WHAT THIS TASK INVOLVES:
When you reply, transcribe every line of the data below exactly.

DATA PROVIDED:
'''

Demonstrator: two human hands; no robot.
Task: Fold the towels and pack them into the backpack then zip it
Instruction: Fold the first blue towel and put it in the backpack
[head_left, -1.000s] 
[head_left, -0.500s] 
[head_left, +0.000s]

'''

COMPLETED TASK:
Demonstrator: two human hands; no robot.
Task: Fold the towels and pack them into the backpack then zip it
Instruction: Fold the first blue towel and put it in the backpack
[head_left, -1.000s] 
[head_left, -0.500s] 
[head_left, +0.000s]

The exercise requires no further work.